Page last updated at 18:21 GMT, Monday, 9 March 2009

Ofsted checks on school extremism

Inspectors have been asked to survey the ethos of independent faith schools

Ofsted inspectors are to check that schools are promoting tolerance for other cultures, in a survey of independent faith schools in England.

The education watchdog has been asked to examine the spiritual and cultural ethos being taught.

Last month, a think tank claimed some Muslim schools were allowing pupils to be influenced by extremist values.

Schools Secretary Ed Balls said schools must prepare pupils for "life in wider British society".

The Association of Muslim Schools has welcomed the announcement.

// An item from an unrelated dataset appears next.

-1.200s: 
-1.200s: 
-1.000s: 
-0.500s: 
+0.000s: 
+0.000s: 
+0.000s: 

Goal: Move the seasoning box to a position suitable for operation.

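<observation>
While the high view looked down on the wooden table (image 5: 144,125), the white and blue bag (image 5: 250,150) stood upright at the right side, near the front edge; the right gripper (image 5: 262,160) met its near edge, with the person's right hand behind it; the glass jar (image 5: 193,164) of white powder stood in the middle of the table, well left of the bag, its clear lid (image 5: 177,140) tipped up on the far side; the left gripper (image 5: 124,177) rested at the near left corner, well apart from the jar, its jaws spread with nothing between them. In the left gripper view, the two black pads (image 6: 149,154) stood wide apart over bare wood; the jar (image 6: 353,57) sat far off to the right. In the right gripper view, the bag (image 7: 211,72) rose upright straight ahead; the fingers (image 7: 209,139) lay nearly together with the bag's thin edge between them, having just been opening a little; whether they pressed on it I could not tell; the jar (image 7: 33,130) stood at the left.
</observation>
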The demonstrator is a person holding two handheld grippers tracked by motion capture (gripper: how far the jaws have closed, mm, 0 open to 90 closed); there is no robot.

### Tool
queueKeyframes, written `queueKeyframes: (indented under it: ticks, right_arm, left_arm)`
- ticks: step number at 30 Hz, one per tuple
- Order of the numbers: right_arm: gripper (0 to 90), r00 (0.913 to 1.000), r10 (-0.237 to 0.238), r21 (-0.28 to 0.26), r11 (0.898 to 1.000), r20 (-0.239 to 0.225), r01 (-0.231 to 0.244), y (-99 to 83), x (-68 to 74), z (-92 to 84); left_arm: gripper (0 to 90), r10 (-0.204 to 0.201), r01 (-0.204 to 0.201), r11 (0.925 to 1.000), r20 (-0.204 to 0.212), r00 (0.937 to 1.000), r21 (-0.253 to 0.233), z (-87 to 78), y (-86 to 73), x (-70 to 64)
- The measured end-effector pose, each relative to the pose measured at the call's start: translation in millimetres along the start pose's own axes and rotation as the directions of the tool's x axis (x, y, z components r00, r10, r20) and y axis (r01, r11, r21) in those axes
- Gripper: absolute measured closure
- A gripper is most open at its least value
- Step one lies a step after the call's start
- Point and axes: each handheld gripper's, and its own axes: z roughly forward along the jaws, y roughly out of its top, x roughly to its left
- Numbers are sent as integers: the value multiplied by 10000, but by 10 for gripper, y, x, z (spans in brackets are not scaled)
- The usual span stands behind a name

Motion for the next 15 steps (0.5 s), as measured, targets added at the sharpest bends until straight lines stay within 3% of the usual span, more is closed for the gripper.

"As Muslim schools we believe that we are at the forefront of preparing children and young people to face the challenges of life in modern Britain and to also contribute in a positive way to wider society," said a statement from the association.

'Ethos and values'

The report from think tank Civitas, called Music, Chess and other Sins: Segregation, Integration, and Muslim Schools in Britain, claimed that some Muslim schools were allowing extremist views to be promoted.

The Association of Muslim Schools had attacked that report as "divisive and dishonest".

Mr Balls has now asked Ofsted to carry out a survey in a small number of independent faith schools to investigate how they support the "spiritual, moral, social and cultural development of pupils".

"Some concerns have been raised recently about practice in a small minority of independent faith schools and whether they are effectively preparing pupils for life in wider British society," said Mr Balls.

The survey will consider the "ethos and values" of the schools and the influences on pupils through the curriculum, activities outside lessons and links with other organisations.

A large majority of Muslim schools are within the independent sector - although there are plans for an expansion of Muslim schools within the state sector.

The survey will look at a sample of schools from different faith groups.

In 2005 the then chief inspector of schools, David Bell, sparked a row when he said that independent Muslim schools must make greater efforts to show pupils a "common heritage".